Alas, people sometimes use crooked or biased coins, either knowingly or in an attempt to cheat others.

To obtain a fair result from a biased coin, the mathematician John von Neumann devised the following trick. He advised the two parties involved to flip the coin twice. If it comes up heads both times or tails both times, they are to flip the coin two more times.

If it comes up H-T, the first party will be declared the winner, while if it comes up T-H, the second party is declared the winner. The probabilities of both these latter events (H-T and T-H) are the same because the coin flips are independent even if the coin is biased.

For example, if the coin lands heads 70 percent of the time and tails 30 percent of the time, an H-T sequence has probability .7 x .3 = .21 while a T-H sequence has probability .3 x .7 = .21. So 21 percent of the time the first party wins, 21 percent of the time the second party wins, and the other 58 percent of the time when H-H or T-T comes up, the coin is flipped two more times.

What to Do If You Don't Think Your Opponent's Coin is Fair

In this way both parties can be confident they have an equal chance of winning even if the coin is biased.

There is an alternative approach that also works if you're unsure of the fairness of the coin your opponent has brought and you're allowed to call the flip. If this is the case, before you call the flip, flip your own fair coin and guess that your opponent's coin will land the same way.

Even if your opponent's coin lands heads 90 percent of the time and tails 10 percent of the time, you'll still win the flip 50 percent of the time since you're just as likely to pick the biased coin's good side as its bad side. (50 percent of 90 percent = 45 percent, and 50 percent of 10 percent = 5 percent, so your chances of winning are 45 percent + 5 percent or 50 percent).

An argument like this can be used to provide a partial defense of insider trading and stock price manipulation since the outside investor is as likely to benefit therefrom as be hurt.

From now on, I'll assume that the coin is a fair one. It's easy to use such a coin to obtain probabilities of the form m/2^n (1/4, 7/8, 5/16, etcetera) by flipping a coin n times. But how can we obtain a probability of exactly 1/3. Von Neumann's trick can be modified to give us an answer.
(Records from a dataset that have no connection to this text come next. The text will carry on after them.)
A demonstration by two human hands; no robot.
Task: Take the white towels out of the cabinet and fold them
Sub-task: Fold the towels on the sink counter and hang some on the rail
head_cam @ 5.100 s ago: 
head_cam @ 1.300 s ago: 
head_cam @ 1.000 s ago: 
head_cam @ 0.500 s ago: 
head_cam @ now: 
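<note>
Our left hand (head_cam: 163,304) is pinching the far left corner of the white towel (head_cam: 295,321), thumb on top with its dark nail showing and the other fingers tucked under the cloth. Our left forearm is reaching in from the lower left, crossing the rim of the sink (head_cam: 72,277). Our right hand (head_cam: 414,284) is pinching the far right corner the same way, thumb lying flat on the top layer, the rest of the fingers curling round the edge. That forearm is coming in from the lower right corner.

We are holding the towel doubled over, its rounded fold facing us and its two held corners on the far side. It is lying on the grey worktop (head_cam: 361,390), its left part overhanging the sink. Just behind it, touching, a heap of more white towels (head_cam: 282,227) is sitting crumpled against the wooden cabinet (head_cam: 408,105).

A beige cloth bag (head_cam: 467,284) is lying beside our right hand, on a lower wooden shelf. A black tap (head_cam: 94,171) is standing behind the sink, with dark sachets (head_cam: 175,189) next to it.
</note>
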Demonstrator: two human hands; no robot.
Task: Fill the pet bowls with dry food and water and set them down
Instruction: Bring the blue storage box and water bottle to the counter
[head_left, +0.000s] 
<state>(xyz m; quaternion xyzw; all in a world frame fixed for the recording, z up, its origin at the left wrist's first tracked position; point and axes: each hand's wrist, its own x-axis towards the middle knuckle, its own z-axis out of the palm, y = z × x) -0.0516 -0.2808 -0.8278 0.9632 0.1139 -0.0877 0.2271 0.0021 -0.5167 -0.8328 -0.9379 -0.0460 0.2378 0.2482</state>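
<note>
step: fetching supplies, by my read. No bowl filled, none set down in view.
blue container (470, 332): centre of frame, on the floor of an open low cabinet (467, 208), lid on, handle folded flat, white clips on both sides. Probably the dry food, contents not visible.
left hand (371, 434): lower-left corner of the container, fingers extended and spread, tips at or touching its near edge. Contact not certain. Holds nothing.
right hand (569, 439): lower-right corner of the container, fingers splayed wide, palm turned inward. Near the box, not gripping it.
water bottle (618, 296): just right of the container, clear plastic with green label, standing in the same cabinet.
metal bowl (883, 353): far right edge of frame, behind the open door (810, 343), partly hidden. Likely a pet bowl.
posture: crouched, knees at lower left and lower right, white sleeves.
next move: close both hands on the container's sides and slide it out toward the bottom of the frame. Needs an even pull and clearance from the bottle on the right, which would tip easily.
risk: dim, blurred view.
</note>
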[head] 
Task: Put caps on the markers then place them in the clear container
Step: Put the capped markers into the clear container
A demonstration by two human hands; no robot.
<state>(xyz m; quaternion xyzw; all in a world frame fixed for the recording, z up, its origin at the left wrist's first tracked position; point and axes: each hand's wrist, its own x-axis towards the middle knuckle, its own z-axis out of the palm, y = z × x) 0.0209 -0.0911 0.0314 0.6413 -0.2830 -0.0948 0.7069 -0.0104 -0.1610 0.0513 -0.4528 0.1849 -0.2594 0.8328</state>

Flip the fair coin twice. As mentioned, the four equally likely outcomes are H-H, H-T, T-H, T-T, where once again the order indicates the order of the two outcomes. Count H-H as a success, H-T and T-H as failures, and T-T as calling for another two flips. In this way one out of the three outcomes counts as a success, so the probability of success is 1/3, and the probability of failure is 2/3. Comparable tricks can be devised to yield any probability m/n we might want.

Sequences of Fair Flips

Sequences of coin flips can also be used to illustrate many ideas from statistics, but these last two puzzles about sequences are less well-known. Imagine that you continue to flip a fair coin and generate a sequence of Hs and Ts.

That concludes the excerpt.